Depuis la rentrée, un lycée de San Antonio, au Texas, oblige les élèves à porter un badge RFID afin de permettre à l’administration de suivre leurs déplacements sur le campus. Une lycéenne a toutefois refusé de porter ce badge et s’est faite renvoyer de l’établissement.

L’académie scolaire avait laissé la possibilité à Andrea Hernandez de revenir au lycée si elle acceptait de porter la puce RFID, proposition qu’elle a rejetée au nom de la vie privée et de fondements  religieux. L’Institut Rutherford, association spécialisée dans la protection des libertés civiles a décidé de mener le terrain aux côté de la lycéenne sur le terrain judiciaire. « Il y a quelque chose de profondément dérangeant à propos de l’insistance de l’académie à écraser les élèves pour qu’ils se conforment à des programmes qui n’ont rien à voir avec les priorités académiques mais tout à avoir avec l’engraissement des coffres de l’école », a ainsi déclaré le président de l’Institut Rutherford sur le blog de l’organisation.
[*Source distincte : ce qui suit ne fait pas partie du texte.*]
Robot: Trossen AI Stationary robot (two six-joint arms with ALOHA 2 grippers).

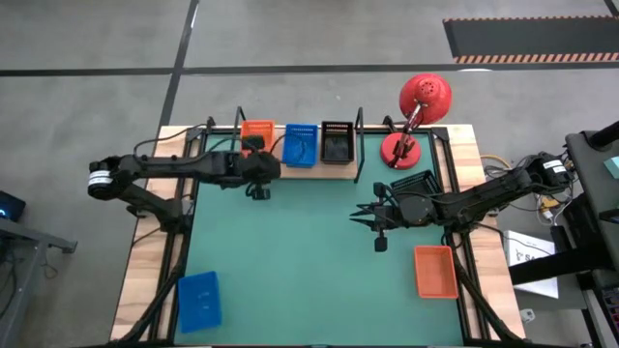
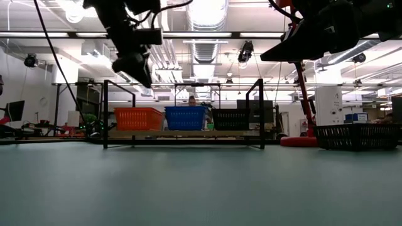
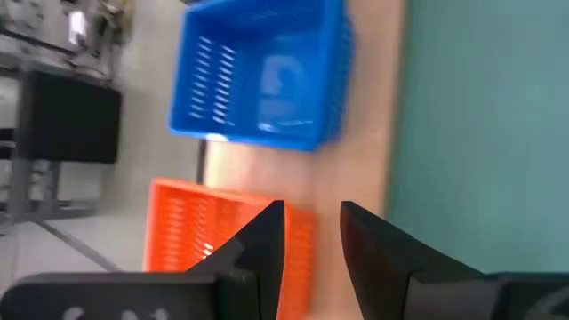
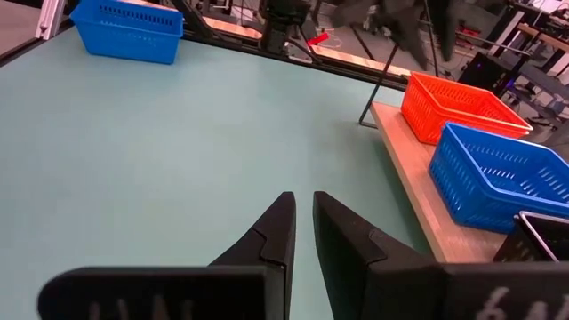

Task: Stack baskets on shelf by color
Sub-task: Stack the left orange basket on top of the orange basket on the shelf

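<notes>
The tabletop (image 1: 290,251) carries the shelf (image 1: 334,169) along its far edge, with three stacks started: orange basket (image 1: 257,130), blue basket (image 1: 301,143) and black basket (image 1: 337,141), side by side. I judge the task part done; how many sit in each stack cannot be told. Three baskets lie loose on the mat: a blue one (image 1: 199,300) at the near left corner, an orange one (image 1: 435,271) at the near right, a black one (image 1: 416,182) beside the red lamp (image 1: 418,116). The left claw (image 1: 257,191) hovers just off the shelf's orange end, fingers slightly apart, empty. The right claw (image 1: 372,224) hangs over bare mat, nearly closed, empty, with the loose black and orange baskets both near it.
</notes>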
Interrogé par InfoWars, la famille d’Andrea Hernandez justifie son refus par le fait que les étudiants sont désormais marqués par un numéro, un acte qui leur rappelle les versets 16 à 18 du chapitre 13 de l’Apocalypse dans lesquels Satan marque les hommes du chiffres de la bête, 666.

Pour le lycée, l’intérêt de ces badges RFID est en effet de nature économique. Ils permettent en effet de s’assurer que les élèves sont bien présents sur le campus, même s’ils ne sont pas en cours, et assurent ainsi un revenu par élève présent, versé par l’État.